» PROBLEM STATEMENT
Take the line that contains "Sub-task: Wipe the" in the data below and each line after it, through the last, and repeat them unchanged.

» MATERIAL SUPPLIED
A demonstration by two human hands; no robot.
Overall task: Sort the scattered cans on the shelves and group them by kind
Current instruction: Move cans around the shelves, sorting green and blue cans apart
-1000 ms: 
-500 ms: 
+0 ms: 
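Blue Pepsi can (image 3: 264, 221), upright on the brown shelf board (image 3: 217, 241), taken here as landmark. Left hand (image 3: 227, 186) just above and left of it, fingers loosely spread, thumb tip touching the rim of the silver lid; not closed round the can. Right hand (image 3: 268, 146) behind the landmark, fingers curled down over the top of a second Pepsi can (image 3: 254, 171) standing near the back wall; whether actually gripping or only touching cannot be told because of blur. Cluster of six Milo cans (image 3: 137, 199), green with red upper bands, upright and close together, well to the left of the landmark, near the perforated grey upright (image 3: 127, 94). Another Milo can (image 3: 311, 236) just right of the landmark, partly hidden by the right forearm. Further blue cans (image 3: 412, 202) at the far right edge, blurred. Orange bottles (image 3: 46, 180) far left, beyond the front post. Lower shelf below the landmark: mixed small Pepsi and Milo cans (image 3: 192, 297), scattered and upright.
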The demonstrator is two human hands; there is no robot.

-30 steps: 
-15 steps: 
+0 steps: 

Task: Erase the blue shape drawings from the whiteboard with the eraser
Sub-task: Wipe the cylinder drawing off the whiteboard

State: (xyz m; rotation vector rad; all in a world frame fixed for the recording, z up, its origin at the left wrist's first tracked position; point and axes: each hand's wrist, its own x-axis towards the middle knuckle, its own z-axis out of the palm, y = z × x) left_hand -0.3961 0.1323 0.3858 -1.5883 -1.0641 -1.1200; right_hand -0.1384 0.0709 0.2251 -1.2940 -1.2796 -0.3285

» ANSWER TO THE PROBLEM
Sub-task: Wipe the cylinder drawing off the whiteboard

State: (xyz m; rotation vector rad; all in a world frame fixed for the recording, z up, its origin at the left wrist's first tracked position; point and axes: each hand's wrist, its own x-axis towards the middle knuckle, its own z-axis out of the palm, y = z × x) left_hand -0.3961 0.1323 0.3858 -1.5883 -1.0641 -1.1200; right_hand -0.1384 0.0709 0.2251 -1.2940 -1.2796 -0.3285

Nothing remains to be added to this answer.